- **EXERCISE AIM**
Answer with a bare number: the count of lines in the data below that contain the word "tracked".
----------------
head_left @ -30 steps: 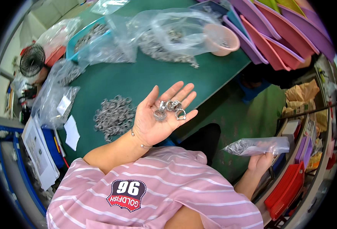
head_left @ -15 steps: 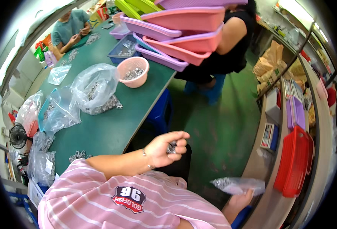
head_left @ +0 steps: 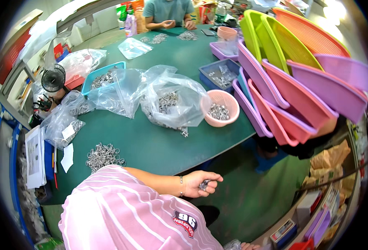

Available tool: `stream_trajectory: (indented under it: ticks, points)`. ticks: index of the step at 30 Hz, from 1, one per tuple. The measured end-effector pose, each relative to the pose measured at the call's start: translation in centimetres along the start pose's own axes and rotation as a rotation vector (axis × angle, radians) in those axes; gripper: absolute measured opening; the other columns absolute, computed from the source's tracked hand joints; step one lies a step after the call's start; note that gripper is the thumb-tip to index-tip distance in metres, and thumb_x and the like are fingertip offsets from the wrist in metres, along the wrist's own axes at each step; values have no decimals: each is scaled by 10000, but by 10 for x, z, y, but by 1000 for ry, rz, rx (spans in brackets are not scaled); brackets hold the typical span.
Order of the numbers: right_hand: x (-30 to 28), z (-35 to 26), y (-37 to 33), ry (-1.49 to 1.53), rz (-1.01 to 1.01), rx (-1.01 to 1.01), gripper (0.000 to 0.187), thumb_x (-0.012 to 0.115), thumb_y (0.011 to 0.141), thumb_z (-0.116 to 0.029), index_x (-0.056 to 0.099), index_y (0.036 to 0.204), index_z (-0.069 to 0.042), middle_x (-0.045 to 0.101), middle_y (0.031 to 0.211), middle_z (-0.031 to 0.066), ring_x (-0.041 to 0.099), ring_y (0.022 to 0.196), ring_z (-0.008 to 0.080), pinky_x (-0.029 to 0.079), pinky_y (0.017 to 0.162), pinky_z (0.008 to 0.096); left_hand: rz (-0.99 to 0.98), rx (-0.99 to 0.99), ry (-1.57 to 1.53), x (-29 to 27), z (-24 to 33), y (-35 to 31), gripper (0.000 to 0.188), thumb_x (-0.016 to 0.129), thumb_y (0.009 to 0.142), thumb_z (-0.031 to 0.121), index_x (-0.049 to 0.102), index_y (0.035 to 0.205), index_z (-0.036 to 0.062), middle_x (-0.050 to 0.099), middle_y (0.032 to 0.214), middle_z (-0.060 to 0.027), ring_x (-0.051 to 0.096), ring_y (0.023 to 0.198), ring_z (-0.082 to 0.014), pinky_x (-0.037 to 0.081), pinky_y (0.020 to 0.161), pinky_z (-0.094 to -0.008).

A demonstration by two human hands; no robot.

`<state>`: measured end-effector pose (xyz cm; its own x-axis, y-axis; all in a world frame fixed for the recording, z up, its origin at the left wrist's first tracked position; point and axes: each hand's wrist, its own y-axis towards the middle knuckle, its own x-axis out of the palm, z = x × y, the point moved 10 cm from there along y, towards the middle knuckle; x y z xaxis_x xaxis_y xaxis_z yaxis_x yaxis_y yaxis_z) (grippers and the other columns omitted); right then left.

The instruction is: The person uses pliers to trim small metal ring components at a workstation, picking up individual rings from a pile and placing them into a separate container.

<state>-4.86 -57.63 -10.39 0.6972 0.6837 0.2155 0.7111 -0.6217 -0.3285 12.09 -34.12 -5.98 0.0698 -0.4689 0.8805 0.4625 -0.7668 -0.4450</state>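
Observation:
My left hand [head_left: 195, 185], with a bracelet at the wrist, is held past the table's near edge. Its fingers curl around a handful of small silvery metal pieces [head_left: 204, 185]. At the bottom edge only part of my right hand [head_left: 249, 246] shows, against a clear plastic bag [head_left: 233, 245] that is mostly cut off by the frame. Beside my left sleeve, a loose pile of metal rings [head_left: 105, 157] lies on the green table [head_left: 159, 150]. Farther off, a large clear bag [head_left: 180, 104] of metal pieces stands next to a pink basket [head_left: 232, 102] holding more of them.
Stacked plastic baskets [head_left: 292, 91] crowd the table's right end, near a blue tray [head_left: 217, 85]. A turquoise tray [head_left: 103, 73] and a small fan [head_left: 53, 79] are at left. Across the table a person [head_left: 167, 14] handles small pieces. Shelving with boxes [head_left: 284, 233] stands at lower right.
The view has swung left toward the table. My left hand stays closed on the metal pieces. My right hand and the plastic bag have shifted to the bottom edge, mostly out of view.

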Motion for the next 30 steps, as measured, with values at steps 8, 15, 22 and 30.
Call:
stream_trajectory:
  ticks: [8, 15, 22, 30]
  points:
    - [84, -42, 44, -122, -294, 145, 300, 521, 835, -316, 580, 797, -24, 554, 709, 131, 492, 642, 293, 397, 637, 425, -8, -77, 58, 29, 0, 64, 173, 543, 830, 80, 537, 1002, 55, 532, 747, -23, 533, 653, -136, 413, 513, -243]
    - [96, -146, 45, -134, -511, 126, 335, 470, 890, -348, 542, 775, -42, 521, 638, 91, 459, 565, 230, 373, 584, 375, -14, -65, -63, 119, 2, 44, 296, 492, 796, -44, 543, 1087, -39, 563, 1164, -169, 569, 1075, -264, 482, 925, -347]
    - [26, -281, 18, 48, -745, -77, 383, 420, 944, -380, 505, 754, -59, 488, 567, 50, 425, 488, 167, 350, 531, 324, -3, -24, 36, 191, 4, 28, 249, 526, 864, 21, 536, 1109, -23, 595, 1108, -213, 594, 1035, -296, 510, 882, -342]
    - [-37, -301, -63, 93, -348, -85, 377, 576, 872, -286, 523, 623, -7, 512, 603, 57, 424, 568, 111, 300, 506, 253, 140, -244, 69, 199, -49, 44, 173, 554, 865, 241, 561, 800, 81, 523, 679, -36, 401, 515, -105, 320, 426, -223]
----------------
- **TASK ANSWER**
2